Task
All lines between the start of the listing below and the line containing "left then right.", inclusive, must be repeated exactly.

Data

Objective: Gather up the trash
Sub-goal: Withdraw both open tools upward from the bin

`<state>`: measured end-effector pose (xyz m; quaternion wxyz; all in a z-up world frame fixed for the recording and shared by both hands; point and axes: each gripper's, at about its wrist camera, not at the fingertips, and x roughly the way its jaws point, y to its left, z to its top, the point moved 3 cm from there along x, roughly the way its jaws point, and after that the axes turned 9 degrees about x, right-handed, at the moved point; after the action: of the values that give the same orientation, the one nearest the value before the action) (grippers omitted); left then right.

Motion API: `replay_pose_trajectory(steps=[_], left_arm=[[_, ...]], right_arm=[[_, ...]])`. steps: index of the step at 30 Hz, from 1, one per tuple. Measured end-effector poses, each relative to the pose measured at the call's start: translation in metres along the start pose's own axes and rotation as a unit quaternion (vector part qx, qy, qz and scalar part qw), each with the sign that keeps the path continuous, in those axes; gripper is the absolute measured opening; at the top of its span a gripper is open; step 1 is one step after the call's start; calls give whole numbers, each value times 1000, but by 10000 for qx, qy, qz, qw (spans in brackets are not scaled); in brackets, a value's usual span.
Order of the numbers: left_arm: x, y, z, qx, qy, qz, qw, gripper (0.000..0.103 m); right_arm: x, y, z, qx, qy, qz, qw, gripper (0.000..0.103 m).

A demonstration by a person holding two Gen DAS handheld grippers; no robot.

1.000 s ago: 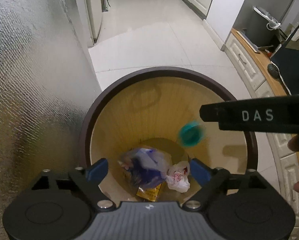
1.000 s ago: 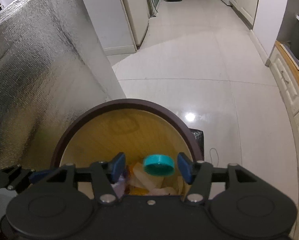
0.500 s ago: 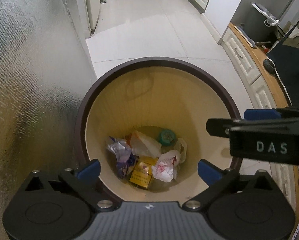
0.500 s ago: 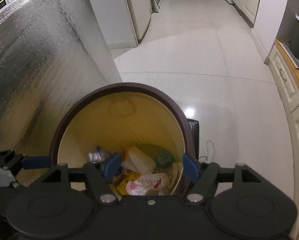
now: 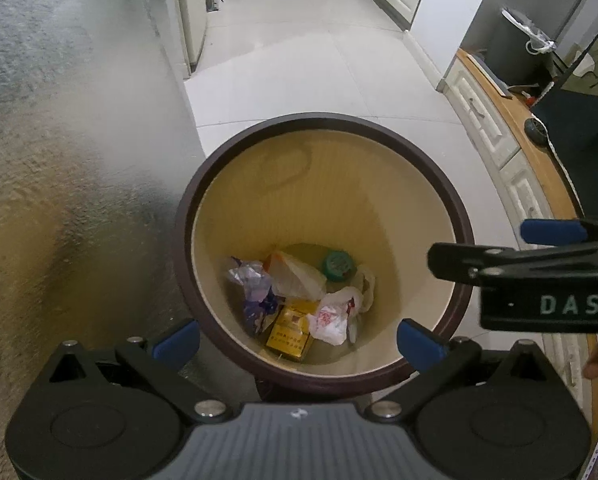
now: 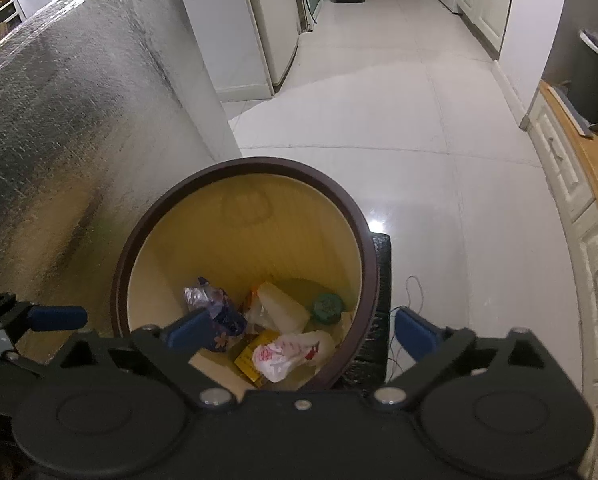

Response below
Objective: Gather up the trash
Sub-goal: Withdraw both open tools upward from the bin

`<state>`: measured end-effector pose (xyz m; quaternion wxyz; all in a z-up world frame fixed for the recording and shared by both hands; point and axes: each gripper's, at about its wrist camera, not at the fingertips, and x roughly the way its jaws point, y to its left, z to its top, the point moved 3 cm from there along x, roughly the way its jaws point, and after that the axes turned 9 degrees about x, right-handed, at the moved point; after the action: of the values that give the same orientation, the one nearest the value before the action) (grippers omitted); left then right.

Nothing else belongs in this answer.